When the guns fell silent, LT Crawford assumed that the enemy had killed Blue, as he was unarmed he had no option but to turn around and make for the rendezvous location. The remainder of the original patrol had been waiting further back along the track in order to see if any survivors had made it out. The patrol were pleased to see LT Crawford who immediately informed them about Blue, who Crawford had believed to have been killed.
Together these men then returned to Wells Observation Post (O.P), their original starting point. When the Commanding Officer (CO), Major George Warfe heard of the action, he could not be completely certain that Blue had been killed, so he ordered a search party to go and look for him. LT Crawford formed a patrol and returned to the site of the ambush. As Crawford’s patrol cautiously moved through the jungle, they heard a voice sing out,
“Don’t take life so seriously, there are no Japs for miles”, the voice was Blue.
He had been crawling backwards on the palms of his hands and had made and improvised splint of lawyer vine and sticks. Although looking very much the worse for wear, with his trousers ripped and his wounded leg fly blown, Blue could still raise a smile from his fellow commandos.
The rest of the 2/3 Independent Company came to learn of Blue’s incredible test of endurance in the jungle. Without food and ammunition and wounded with his badly shattered up leg, Blue had managed to apply first aid and crawl backwards through the dense jungle. Often he would have to crawl over logs and even dig under obstructions across the track. Blue hydrated himself by squeezing the moisture out of moss.
“For 80 hours of sheer hell he crawled on his hands and backside a foot at a time”
There were no forms of modern communication, no radio, no satellite phone; he could not even light a fire for fear of giving his position away to the enemy. With no friendly forces nor native villages for miles around, he had but only one person to thank, his CO, if not for Major Warfe ordering Crawford to go back the probability that Blue would have perished in the jungle was extremely high.
Roly Good, the medical orderly commented that Blue had set his leg with his makeshift splint, so well that it didn’t need resetting. Blue certainly was the man of the hour within the 2/3 and he gave hope to others who may have found themselves in a similar predicament.
For Blue his war was over, carried out over the track by the tireless efforts of the native carriers. Blue returned back to Port Moresby then to Townsville.
‘One little chap walked beside me with a big banana leaf to keep the rain off my head…sent back to a big field hospital at Port Moresby…were going back home by ship but the plans were changed when the Australian Hospital Ship the Centaur was sunk by torpedo…next day we were flown back to Townsville’.
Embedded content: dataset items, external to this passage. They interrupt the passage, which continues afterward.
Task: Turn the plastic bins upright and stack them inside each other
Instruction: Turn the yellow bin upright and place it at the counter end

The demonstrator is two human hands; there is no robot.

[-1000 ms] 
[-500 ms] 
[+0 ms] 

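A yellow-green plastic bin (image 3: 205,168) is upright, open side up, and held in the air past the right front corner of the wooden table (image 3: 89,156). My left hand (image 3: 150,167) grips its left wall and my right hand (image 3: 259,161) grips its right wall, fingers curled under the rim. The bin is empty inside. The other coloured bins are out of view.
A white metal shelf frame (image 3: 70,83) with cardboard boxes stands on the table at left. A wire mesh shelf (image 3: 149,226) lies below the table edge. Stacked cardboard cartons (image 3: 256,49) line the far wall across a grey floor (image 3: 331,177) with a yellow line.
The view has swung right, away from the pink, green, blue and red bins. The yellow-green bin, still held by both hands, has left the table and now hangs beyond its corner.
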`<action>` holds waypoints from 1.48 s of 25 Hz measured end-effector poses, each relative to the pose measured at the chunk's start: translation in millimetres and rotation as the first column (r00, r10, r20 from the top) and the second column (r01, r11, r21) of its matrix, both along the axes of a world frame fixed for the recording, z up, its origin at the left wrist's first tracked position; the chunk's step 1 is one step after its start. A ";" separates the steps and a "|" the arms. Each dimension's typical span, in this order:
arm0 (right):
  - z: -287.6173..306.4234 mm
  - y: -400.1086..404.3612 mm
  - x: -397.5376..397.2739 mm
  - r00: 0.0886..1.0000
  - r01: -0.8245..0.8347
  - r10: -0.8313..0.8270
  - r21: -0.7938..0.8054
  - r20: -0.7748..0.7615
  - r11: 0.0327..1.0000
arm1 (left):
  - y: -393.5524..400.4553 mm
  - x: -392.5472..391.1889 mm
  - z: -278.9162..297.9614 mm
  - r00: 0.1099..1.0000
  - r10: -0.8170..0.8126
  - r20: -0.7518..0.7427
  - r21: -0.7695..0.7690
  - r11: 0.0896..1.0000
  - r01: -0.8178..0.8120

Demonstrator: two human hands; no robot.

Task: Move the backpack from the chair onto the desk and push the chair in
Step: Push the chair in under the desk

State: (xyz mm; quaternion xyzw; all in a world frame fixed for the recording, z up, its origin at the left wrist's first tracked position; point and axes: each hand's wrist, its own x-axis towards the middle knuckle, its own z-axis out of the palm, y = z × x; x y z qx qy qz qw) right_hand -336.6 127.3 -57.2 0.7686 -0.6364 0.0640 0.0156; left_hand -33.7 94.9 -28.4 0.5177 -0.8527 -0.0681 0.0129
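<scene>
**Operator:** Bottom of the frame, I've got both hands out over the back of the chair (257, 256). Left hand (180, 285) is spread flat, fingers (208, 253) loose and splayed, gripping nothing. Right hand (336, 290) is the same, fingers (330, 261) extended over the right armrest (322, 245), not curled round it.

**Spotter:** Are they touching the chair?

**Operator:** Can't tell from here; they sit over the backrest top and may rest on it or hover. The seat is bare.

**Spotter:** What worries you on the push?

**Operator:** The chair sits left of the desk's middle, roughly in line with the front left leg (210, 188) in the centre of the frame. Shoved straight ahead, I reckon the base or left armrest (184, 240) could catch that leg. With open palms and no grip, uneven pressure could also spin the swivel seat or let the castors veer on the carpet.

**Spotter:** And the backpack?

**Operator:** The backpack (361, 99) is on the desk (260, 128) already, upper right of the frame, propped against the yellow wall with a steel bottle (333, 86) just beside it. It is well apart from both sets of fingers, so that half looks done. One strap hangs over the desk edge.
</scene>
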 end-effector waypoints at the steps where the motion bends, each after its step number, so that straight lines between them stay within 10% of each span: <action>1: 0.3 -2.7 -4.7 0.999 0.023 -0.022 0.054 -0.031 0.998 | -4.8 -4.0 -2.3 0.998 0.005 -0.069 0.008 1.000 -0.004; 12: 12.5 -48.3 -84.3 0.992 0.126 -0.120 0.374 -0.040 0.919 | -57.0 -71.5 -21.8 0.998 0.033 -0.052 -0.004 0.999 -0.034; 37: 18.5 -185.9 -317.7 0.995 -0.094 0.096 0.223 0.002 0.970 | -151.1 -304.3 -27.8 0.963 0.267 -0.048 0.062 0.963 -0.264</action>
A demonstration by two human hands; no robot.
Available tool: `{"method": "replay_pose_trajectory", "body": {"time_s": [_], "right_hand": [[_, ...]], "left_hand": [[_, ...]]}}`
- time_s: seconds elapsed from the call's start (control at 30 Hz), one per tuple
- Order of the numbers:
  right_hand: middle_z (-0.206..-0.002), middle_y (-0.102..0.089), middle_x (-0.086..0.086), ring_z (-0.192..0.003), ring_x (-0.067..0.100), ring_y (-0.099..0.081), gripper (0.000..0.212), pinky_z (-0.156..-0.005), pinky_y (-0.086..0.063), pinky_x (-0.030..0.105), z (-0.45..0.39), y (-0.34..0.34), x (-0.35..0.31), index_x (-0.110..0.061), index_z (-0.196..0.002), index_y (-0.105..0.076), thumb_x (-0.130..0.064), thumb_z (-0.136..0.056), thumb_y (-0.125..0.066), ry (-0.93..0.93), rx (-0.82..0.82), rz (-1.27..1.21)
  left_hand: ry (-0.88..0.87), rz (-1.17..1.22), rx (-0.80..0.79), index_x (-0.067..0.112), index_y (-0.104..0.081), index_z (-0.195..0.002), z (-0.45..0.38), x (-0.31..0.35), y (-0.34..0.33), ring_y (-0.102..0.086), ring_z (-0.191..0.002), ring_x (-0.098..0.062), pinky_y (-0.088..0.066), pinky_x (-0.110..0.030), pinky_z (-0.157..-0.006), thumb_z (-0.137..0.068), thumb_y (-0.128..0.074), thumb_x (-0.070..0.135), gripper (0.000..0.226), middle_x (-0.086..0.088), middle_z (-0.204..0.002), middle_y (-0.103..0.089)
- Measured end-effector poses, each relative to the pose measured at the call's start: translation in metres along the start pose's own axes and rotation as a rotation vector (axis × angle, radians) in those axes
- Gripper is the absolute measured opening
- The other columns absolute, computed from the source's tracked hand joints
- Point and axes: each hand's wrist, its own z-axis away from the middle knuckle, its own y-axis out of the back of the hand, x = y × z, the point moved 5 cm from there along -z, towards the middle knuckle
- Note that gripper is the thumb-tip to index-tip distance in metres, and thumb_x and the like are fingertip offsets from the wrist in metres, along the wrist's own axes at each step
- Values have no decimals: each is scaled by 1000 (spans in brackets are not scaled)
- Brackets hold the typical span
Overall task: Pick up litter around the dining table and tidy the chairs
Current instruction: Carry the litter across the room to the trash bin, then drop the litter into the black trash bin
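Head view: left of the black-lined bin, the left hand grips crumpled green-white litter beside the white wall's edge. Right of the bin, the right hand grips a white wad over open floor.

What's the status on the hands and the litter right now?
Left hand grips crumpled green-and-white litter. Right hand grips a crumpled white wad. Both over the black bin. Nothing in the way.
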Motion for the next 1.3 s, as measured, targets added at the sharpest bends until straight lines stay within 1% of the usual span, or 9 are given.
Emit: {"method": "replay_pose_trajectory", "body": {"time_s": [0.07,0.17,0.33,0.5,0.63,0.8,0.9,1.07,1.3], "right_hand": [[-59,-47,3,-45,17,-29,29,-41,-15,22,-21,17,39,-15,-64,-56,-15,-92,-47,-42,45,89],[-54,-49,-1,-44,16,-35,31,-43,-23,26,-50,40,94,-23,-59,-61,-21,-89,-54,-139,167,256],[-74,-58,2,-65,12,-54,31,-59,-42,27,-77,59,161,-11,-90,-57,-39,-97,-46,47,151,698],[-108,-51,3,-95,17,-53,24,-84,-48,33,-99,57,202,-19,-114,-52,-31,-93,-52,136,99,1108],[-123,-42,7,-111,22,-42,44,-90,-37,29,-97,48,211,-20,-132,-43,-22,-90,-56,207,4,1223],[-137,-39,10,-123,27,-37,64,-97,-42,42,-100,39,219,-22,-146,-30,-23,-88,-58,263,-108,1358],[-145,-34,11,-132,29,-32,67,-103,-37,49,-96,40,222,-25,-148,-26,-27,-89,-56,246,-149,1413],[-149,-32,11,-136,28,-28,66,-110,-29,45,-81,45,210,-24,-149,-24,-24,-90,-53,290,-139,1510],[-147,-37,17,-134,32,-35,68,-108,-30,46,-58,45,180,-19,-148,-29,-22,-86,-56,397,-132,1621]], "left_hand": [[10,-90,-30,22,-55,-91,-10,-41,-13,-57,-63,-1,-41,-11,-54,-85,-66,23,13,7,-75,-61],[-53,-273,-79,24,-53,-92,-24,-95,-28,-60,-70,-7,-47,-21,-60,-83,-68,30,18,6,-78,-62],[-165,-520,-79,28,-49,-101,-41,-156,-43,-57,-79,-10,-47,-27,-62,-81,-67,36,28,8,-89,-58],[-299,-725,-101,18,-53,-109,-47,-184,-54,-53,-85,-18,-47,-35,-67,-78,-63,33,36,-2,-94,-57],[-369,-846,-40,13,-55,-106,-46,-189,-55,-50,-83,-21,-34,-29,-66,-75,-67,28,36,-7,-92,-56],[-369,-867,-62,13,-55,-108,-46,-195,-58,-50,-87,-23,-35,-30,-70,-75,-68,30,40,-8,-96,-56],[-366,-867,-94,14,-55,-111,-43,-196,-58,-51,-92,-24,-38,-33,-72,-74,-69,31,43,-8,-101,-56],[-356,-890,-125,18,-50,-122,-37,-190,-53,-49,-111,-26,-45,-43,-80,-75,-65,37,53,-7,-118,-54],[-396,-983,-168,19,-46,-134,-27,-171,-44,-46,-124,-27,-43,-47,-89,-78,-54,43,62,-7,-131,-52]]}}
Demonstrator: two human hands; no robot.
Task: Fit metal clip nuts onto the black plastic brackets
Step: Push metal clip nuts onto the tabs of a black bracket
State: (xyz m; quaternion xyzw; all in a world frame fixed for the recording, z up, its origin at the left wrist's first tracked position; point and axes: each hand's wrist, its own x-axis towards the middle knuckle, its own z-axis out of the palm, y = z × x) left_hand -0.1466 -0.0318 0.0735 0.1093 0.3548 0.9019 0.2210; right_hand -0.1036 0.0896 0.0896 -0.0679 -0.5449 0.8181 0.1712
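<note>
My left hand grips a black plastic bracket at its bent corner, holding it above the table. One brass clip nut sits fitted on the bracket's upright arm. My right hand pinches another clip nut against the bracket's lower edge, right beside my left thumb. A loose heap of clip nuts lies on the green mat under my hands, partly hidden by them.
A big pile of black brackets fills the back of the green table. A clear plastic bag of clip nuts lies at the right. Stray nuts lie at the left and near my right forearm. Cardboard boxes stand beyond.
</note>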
After the war Blue returned to farming and purchased a dairy farm at East Framlingham before retiring in 1980 and moving to Terang. In his retirement Blue was very involved with the Terang RSL ensuring that people would never forget the fighting in New Guinea. Blue passed away in 1996.
In the isolated jungle along what we refer to as the Black Cat Track, trekking with Blue’s son and his granddaughter was a memorable experience. Walking in the footsteps of a soldier, reading extracts from his diary and talking with the people who knew him best, really brought to life the story of one man’s war.
At the end of our pilgrimage we visited the Commonwealth War Graves Cemetery at Lae, here we paid homage to all of those who lost their lives in the Wau-Salam
aua Campaign including a very special visit to the grave of VX57201, Corporal Tom McRae, Blue’s brother.